• _TRY IT_:
Say how many lines of the listing below hold the string "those", and say nothing else.

• _RAW DATA_:

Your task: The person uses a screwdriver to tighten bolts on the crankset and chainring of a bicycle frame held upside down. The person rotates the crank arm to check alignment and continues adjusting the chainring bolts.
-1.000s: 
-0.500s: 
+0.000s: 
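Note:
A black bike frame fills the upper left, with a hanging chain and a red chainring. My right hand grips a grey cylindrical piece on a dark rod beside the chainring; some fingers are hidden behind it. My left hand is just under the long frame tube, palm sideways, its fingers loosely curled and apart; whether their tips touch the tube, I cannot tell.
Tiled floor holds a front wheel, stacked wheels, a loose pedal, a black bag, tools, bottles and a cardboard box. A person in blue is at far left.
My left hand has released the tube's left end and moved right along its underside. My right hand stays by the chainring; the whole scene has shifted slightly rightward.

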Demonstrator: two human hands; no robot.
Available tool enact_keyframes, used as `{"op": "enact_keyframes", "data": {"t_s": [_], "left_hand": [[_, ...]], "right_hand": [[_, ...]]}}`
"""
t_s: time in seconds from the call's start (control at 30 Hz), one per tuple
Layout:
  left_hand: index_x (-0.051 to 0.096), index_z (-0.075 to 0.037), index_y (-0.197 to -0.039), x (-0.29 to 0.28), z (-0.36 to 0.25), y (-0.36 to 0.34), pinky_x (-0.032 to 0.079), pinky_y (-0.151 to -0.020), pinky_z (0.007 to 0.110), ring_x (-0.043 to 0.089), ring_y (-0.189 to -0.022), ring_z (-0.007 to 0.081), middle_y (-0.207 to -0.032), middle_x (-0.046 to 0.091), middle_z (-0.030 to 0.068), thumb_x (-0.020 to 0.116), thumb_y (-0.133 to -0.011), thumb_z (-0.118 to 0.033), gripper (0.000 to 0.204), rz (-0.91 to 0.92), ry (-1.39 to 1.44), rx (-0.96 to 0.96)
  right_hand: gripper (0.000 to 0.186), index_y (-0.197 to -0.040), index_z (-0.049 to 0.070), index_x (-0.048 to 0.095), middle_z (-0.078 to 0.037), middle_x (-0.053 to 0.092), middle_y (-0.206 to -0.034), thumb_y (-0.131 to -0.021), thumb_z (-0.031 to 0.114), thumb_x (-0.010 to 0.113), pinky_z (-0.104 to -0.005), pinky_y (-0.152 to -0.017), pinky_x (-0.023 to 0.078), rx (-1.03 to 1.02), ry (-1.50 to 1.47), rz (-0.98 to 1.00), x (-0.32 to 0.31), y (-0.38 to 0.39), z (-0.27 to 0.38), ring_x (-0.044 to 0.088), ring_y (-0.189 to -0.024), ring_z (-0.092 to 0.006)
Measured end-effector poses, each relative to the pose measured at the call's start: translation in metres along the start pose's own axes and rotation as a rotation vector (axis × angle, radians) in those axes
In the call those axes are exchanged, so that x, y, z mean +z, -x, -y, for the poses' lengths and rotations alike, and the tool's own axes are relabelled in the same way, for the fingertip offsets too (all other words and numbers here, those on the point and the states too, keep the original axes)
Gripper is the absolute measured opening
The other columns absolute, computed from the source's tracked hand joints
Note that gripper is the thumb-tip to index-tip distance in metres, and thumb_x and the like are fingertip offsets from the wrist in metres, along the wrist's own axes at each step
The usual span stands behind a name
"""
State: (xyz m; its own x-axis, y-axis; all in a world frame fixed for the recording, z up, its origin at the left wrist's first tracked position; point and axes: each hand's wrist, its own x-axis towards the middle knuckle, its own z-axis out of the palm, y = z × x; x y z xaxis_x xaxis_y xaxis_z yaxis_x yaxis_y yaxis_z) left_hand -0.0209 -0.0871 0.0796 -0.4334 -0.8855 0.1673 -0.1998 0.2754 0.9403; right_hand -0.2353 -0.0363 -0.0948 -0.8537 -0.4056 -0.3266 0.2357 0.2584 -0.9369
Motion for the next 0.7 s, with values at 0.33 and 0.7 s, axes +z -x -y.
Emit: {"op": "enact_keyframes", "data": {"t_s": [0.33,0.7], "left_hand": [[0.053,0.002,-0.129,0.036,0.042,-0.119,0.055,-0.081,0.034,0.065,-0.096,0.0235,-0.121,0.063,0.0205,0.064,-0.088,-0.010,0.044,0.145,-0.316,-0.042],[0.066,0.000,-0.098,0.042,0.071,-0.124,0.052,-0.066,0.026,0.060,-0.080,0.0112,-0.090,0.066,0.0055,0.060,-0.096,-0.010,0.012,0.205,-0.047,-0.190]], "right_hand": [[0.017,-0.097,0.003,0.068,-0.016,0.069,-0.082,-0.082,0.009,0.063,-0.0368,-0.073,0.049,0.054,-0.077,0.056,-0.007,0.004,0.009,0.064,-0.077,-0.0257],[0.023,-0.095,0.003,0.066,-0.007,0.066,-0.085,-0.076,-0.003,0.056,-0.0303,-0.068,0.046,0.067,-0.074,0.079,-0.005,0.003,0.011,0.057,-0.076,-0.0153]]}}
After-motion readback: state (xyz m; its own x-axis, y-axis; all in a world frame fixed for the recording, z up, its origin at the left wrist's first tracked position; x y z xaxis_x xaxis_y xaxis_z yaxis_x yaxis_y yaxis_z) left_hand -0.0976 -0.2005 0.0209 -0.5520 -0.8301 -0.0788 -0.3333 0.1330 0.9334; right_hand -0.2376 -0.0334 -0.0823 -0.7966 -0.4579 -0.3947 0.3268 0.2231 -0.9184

• _RESULT FOR THIS TASK_:
2